Monday, December 22, 2008
I don't know about you, but I'm tired of plastic. I'm talking about those ubiquitous cards that you can buy in lieu of something of beauty, an object. I was shopping this morning at Ralph's, our local grocery store chain, and came to the end of an aisle that was anchored by a post, a column of literally hundreds of these plastic cards. Olive Garden, American Express, McDonald's, Nordstrom, Kohl's, the list goes on and on and the vast array of amounts -- $5, $10, $25, $50, $100 -- was bewildering.
I hate gift cards.
I'm no stranger to credit cards and pack a lot of plastic in my own wallet. But this custom of giving someone a gift card instead of a gift just really bugs me. If it weren't for the luxury of a blog, I might just think about this endlessly, an interior kvetch as I went about my day, and forgive me if you think I should be writing about more important things. Like Sophie, my disabled daughter, for instance. Or the joys of parenting two wild and crazy little boys. Or maybe The Husband -- fertile ground, there.
But I want to talk about my growing disdain for gift cards. I want to be brutally honest.

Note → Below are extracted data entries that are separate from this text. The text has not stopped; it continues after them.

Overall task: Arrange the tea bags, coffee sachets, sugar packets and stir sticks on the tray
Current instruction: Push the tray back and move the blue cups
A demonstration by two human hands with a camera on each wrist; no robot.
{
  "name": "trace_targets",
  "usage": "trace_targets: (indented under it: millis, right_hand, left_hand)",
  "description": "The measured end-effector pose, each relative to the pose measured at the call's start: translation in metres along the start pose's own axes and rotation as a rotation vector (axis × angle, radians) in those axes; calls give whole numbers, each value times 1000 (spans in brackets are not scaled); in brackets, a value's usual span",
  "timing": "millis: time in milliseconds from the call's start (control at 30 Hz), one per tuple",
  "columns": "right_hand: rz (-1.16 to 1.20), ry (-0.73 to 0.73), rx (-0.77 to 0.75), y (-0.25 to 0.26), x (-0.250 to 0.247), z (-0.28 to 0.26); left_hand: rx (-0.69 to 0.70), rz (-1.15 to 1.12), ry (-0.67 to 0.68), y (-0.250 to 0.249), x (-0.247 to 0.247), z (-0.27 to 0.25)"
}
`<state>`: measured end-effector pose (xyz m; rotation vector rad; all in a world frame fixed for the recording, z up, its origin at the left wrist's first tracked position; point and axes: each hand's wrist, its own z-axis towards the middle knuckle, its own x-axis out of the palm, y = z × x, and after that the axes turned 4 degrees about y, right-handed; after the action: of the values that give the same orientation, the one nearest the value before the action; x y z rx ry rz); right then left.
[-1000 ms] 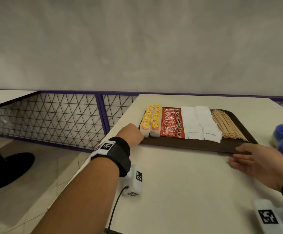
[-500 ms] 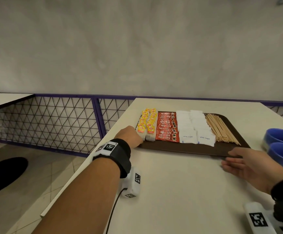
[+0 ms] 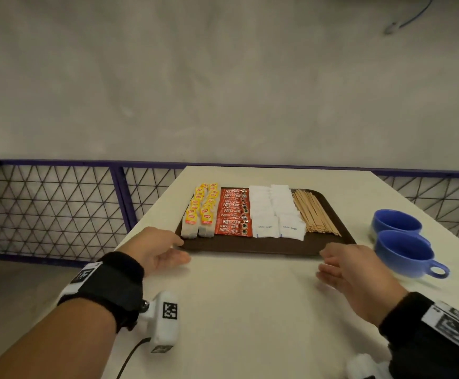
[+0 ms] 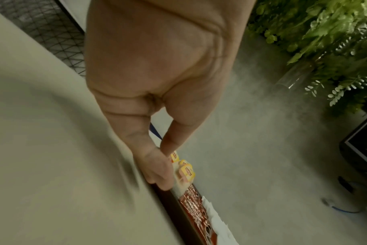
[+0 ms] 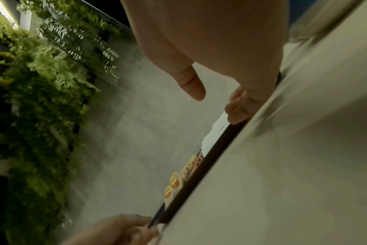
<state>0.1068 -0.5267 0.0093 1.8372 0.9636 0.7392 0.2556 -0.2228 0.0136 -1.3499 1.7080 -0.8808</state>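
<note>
Your left hand (image 3: 159, 248) and right hand (image 3: 351, 269), fingers relaxed and holding nothing, rest at the tray (image 3: 250, 246) near edge, apparently touching it. Tea bags (image 3: 201, 212), coffee (image 3: 233, 212), sugar (image 3: 274, 212) and sticks (image 3: 313, 212) lie in rows: only a final squaring seems left.

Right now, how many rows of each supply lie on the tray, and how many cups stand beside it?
Tea bags: 2 rows
Coffee sachets: 1 row
Sugar packets: 2 rows
Stir sticks: 1 pile
Blue cups: 2
Total: 6 groups on the tray, 2 cups beside it.

Head view high above tray (image 3: 250, 246); wrist views close, sharing its near edge.
</note>
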Motion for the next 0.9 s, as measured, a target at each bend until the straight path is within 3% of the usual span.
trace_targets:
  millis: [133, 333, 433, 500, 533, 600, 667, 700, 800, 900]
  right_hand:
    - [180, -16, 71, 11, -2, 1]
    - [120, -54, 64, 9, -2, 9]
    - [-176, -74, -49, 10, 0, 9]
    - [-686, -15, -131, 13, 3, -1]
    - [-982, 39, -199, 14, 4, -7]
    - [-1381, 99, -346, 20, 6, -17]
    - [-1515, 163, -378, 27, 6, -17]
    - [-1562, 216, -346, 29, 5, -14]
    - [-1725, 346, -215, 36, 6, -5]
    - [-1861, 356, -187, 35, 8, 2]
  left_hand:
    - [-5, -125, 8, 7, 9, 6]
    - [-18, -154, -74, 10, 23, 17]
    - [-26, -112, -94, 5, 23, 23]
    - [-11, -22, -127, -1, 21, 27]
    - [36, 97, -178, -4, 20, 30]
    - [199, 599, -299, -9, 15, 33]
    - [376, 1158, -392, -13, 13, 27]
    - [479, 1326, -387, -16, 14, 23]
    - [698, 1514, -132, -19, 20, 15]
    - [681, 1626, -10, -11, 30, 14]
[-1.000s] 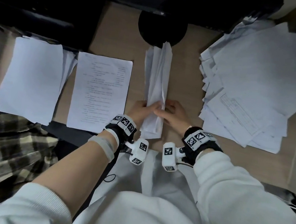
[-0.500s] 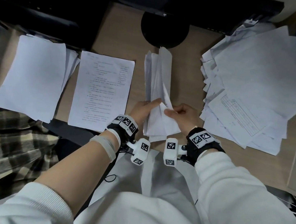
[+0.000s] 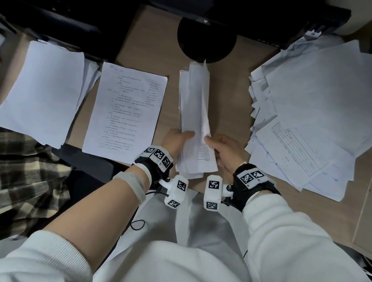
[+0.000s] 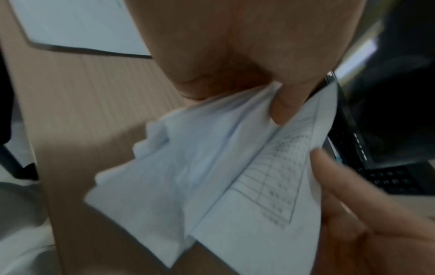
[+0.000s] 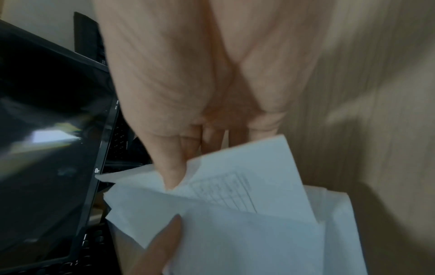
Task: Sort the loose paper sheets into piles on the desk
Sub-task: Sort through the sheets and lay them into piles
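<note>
Over the bench [image 3: 230,104], I am watching the left hand [image 3: 175,139] gripping a bundle of sheets [image 3: 192,108] — thumb curled over its near edge — while the right hand [image 3: 223,149] is pinching a table-printed sheet [image 3: 205,149] away from it, between a printed pile [image 3: 124,114] and a loose heap [image 3: 320,116].

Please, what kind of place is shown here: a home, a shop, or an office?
Most likely an office desk. On the wooden desk there are sorted paper piles, one with a printed document on top, a messy heap of sheets, and, behind them, a dark monitor on a round stand and a keyboard.
</note>
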### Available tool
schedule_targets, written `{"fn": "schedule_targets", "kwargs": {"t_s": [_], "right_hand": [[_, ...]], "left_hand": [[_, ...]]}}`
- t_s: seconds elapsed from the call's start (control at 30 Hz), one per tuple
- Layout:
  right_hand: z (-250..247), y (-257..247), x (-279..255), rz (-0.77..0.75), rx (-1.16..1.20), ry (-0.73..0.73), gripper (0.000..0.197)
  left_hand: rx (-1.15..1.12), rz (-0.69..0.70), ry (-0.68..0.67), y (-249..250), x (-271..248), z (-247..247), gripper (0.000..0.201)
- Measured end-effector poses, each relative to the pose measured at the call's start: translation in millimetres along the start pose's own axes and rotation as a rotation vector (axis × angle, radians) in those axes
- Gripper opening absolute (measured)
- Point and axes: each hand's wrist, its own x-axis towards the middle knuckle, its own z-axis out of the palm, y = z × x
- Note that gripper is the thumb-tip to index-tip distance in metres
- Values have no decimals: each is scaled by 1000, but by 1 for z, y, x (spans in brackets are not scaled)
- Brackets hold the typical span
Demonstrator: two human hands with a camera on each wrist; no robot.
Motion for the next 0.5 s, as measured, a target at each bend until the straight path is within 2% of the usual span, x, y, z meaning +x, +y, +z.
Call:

I hate gift cards. I think they're easy and lazy and thoughtless. They're ugly, too. I've bought my fair share of gift cards for other people, and I always feel uncomfortable with it, like I haven't really given a shit and I might as well just get a giftcard. Buying gift cards makes me think of the long lines at Kmart, the people who go to Best Buy in the wee hours of the morning the day after Thanksgiving, the mindless texting of the teenager, the person walking her dog with a Bluetooth hanging from her ear, yakking into the air. Buying a gift card makes me think of the many I have in my own wallet, the $1.34 I have left on a Starbucks one, the $13.56 I have on an H&M. I have bits and pieces of plastic right now taking up space in my wallet.
I realize that this is a "fancy person's problem," as my friend Debra calls it. My friend Johanna and I might call it a "bourgeois complaint." But this is a blog, so I don't care. And if a person visiting it thinks this blog is written by a shallow, dull woman, well, they should just check out some of my other posts. (You'll get your insight, new reader, trust me -- the depths of feeling and horror that I plumb are infinite).
But I digress.
I want the person buying me a gift to really think about ME. About what I'd like. I want to have dropped hints for a while, have browsed through some fabulous store or website and that person who's going to buy me a gift just knows that I'd like it. Or maybe it's handmade and weird and creative. One of my favorite gifts that I ever got was from an old ex-husband (I have about a hundred of them). It was a book of Buddhist poems from a used bookstore, and he'd underlined one of them in the Table of Contents. When I went to the page, there was the most perfect, beautiful poem. Something about the moon. And me and him, probably.
Lest you think I'm a complete bitch, I don't want to go out and buy a bunch of giftcards, either. I want to carefully choose something for those I love and appreciate. I want to actually take the time and do it. Call me insane but I'm yearning for a time when Christmas gifting was more than a slew of plastic to be spent at a later date. In fact, I'd rather get some crazy ugly Christmas sweater with bears golfing or something than a gift card. Just think of the stories that sweater would tell.